American Foundation for Equal Rights

Marriage News Blog

Witness Testimony: M.V. Lee Badgett

On the sixth day of trial, University of Massachusetts Amherst economics professor M.V. Lee Badgett testified about economic and demographic issues related the gay and lesbian couples and their children.

Professor Badgett explained how Proposition 8 inflicts substantial economic harm on gay and lesbian families and the State of California and its local governments.  She also testified that allowing gay and lesbian couples to marry would not have any adverse impact on heterosexual couples’ marriages.

Professor Badgett is the author of When Gay People Get Married: What Happens When Societies Legalize Same-Sex Marriage and Money, Myths, and Change: The Economic Lives of Lesbians and Gay Men.

Testimony Highlights

“Prop 8 as inflicted substantial economic harm on same-sex couples and their children who live here in California.”

 

“Proposition 8 has imposed some economic losses on the State of California and on counties and municipalities.”

 

“[L]etting same-sex couples marry would not have any adverse effect on the institution of marriage or on different-sex couples.”

 

“[S]ame-sex couples are very similar to different-sex couples in most economic and demographic characteristics.”

 

“In thinking about the economic harm that those couples suffer from not being able to marry, the very—some very specific, tangible financial effects would be that they may lack access to health insurance and other employment benefits because their relationship would not be recognized by their employers.

“They are likely to be paying higher state income taxes.

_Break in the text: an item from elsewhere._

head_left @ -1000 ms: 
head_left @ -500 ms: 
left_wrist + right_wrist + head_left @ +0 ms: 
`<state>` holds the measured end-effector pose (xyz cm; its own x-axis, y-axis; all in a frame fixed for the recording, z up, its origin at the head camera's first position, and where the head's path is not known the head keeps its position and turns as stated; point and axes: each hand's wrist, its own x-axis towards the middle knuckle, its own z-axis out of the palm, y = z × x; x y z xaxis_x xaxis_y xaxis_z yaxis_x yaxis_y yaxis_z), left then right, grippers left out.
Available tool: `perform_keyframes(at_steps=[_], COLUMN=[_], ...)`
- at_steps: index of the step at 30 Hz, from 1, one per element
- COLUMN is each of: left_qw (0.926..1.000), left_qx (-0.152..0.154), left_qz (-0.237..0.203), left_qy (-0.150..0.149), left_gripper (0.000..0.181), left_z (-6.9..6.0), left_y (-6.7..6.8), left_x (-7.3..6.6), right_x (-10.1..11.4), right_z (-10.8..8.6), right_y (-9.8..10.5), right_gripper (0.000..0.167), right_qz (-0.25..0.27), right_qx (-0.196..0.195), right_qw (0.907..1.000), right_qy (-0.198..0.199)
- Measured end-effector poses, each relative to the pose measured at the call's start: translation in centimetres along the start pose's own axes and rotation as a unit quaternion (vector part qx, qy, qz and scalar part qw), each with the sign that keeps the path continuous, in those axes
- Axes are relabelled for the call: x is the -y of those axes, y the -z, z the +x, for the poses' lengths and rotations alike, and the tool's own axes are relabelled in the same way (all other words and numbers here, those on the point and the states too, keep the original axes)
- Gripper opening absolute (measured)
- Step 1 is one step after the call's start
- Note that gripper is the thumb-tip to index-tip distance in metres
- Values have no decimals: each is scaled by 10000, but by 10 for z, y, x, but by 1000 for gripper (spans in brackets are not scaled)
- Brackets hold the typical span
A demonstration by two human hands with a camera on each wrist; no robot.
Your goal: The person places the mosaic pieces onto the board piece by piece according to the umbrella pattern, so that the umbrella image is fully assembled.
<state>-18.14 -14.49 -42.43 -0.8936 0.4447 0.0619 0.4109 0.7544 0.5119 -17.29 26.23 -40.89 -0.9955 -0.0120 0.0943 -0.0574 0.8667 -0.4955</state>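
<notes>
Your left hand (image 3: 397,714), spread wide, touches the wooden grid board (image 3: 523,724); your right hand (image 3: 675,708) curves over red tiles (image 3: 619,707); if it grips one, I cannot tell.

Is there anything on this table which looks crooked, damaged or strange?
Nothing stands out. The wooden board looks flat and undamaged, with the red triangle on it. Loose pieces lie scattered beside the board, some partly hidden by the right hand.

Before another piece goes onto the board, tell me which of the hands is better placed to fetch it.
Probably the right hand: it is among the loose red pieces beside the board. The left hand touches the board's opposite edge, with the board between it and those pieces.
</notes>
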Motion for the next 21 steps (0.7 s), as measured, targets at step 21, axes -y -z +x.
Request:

If they are fortunate enough to have an employer who covers their domestic partner’s benefits—or their unregistered domestic partner’s benefits, I should say, then they will have to pay income taxes on that, that benefit.

“They will not be able to file jointly. And the calculations that I have done suggest that a substantial number of couples would pay higher taxes because they are not allowed to file jointly.”

 

“Same-sex couples wish to marry for many of the same reasons that opposite-sex couples marry.”

 

“[T]o the couple, to the two individuals and the couple themselves, marriage has much more meaning than something like domestic partnership, which has a much more clinical and business-like kind of sound to it to many couples.”

 

“[I]ndividuals clearly not only see marriage as something that’s more valuable that comes with added characteristics over some alternative status, but the alternative status in and of itself is devalued because it’s seen as sending a message of inferiority.”

 

“The state has some safety net programs for people who have low incomes. And if some of the effects on same-sex couples tend to reduce their incomes, then that will make them more likely to need and be eligible for those means-tested programs that are paid for by the state.”

 

“[O]ne of the important benefits of marriage from employers is the coverage of spouses on health insurance plans. And to the extent that couples are not given—that same-sex couples cannot have access to those same benefits, then there will be uninsured people who might need to sign up for some of the—for the state’s version of Medicaid or the state children’s health insurance program, and that will increase costs to the state; or uncompensated care by uninsured individuals might also be costly to the state.”